Once you have uploaded your schema to the Knowledge library, you can then reference it when building a Pipeline with Copilot Editor:

  1. Check that you have enabled Copilot Editor and then launch Copilot Editor.

  2. Follow the chat prompts to capture or import sample data. The chat window may also prompt you to select a data source.

  3. When the chat window prompts you to choose an objective, select Convert my input events to a specific target schema.

  4. To use your custom schema, select Pick from our library. Use the dropdown menu to select Custom, then select your custom schema name from the list. Select Confirm.

  5. View the target schema on side pane to ensure it looks correct, then select Confirm again.

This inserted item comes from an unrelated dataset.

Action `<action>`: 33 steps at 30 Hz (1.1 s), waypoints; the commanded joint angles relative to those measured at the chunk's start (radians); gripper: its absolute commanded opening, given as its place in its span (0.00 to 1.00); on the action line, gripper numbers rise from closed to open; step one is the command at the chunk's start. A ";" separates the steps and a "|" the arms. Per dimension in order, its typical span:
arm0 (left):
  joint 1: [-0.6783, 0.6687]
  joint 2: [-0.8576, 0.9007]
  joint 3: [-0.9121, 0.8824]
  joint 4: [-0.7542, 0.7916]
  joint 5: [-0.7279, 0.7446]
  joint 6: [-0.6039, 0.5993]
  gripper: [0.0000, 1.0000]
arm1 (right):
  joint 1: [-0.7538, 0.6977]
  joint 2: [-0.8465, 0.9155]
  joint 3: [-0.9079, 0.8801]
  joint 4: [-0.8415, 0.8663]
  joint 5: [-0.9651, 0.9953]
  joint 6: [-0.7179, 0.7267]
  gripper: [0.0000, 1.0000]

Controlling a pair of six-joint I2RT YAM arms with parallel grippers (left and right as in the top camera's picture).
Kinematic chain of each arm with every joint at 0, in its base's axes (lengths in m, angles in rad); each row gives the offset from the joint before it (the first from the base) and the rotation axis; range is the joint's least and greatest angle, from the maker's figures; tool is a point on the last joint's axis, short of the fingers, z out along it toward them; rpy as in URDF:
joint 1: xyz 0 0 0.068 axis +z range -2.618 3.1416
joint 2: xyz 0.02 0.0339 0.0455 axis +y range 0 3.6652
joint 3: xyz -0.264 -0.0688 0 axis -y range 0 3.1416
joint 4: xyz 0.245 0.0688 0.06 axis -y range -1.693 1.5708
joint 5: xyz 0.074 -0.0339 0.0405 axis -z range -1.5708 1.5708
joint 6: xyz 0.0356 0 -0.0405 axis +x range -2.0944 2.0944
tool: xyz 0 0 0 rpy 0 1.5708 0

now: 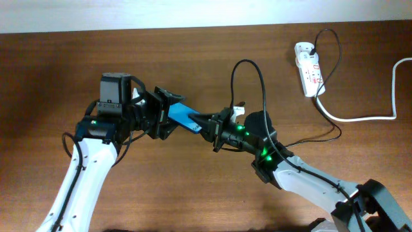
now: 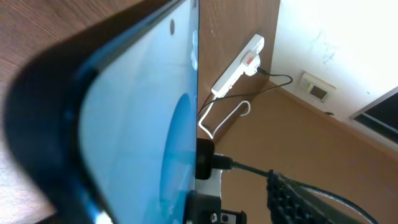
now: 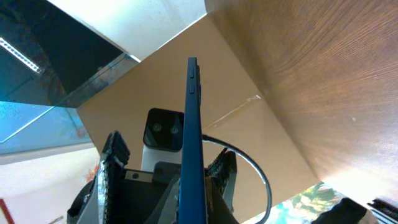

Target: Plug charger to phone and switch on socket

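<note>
The phone (image 1: pixel 185 117) shows its blue screen and hangs above the table between both arms. My right gripper (image 1: pixel 211 129) is shut on its right end; in the right wrist view the phone (image 3: pixel 190 124) stands edge-on in the clamped jaws (image 3: pixel 189 208). My left gripper (image 1: pixel 168 115) is open around the other end, with a gap between its textured pad (image 2: pixel 283 196) and the phone (image 2: pixel 143 124). The charger cable (image 1: pixel 261 84) loops above the right arm. Its connector (image 2: pixel 205 163) sits against the phone's edge; I cannot tell if it is plugged in. The socket (image 1: pixel 309 69) lies far right.
The socket's thick white cord (image 1: pixel 360 118) runs along the table to the right edge. A thin black lead (image 1: pixel 331 45) curls around the socket. From the left wrist the socket (image 2: pixel 239 65) lies ahead near the wall. Both arms cross the table's front half.
</note>
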 commanded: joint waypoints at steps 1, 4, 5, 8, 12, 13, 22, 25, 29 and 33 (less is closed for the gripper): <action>-0.002 0.006 -0.003 0.003 -0.016 -0.003 0.68 | 0.027 -0.024 0.011 0.038 0.049 0.021 0.04; -0.002 0.006 -0.003 0.003 -0.025 -0.003 0.60 | 0.027 -0.024 0.011 0.038 0.056 0.021 0.04; -0.002 0.006 -0.003 0.003 -0.026 -0.004 0.57 | 0.027 -0.024 0.011 0.038 0.056 0.021 0.04; -0.002 0.006 -0.003 0.003 -0.043 -0.021 0.50 | 0.027 -0.024 0.011 0.038 0.056 0.021 0.04; -0.002 0.006 -0.003 0.008 -0.051 -0.074 0.42 | 0.027 -0.024 0.011 0.038 0.056 0.021 0.04; -0.002 0.006 -0.003 0.011 -0.052 -0.078 0.39 | 0.027 -0.024 0.011 0.038 0.056 0.021 0.04; -0.002 0.006 -0.003 0.019 -0.066 -0.126 0.17 | 0.027 -0.024 0.011 0.038 0.060 0.021 0.04; -0.002 0.006 -0.003 0.019 -0.070 -0.126 0.16 | 0.028 -0.024 0.011 0.038 0.060 0.021 0.04; -0.002 0.006 -0.003 0.022 -0.070 -0.126 0.09 | 0.028 -0.024 0.011 0.037 0.060 0.021 0.04; -0.002 0.006 -0.003 0.022 -0.070 -0.126 0.00 | 0.028 -0.024 0.011 0.037 0.060 0.021 0.04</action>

  6. View and edit the suggested Pipeline plan that Copilot Editor generates. It outlines:

    • Assumptions it made when generating the plan.
    • Transformations that it recommends based on your objectives.
    • Fields to keep and drop.

    If needed, select Edit to further customize the proposed plan before confirming. For example, you could rename any fields as needed. Be aware that any changes you make to the schema inside the Copilot Editor interface do not get applied to the original schema object you upload to Cribl Edge. You need to update the schema manually to ensure changes are permanent.

    Copilot Editor Pipeline Plan
    Copilot Editor Pipeline Plan
  7. Confirm the Pipeline plan and build the Pipeline, continuing to edit the Pipeline as needed.

Validate Schema Output

As you begin building a Copilot Editor Pipeline with your schema, validate the outputs to ensure you get the intended results. You can validate the outputs by:

  • Reviewing the Pipeline plan produced by Copilot Editor.
  • Checking the outbound data in the Data Preview pane of the Pipeline page.

You can edit the schema within Copilot Editor and make adjustments as needed. However, any changes you make to the schema inside the Copilot Editor interface do not get applied to the original schema object you upload to Cribl Edge. If you adjust the schema within the Copilot Editor interface, make sure you make those changes in the JSON object file stored in your Knowledge library (accessed in Processing > Knowledge > Schemas).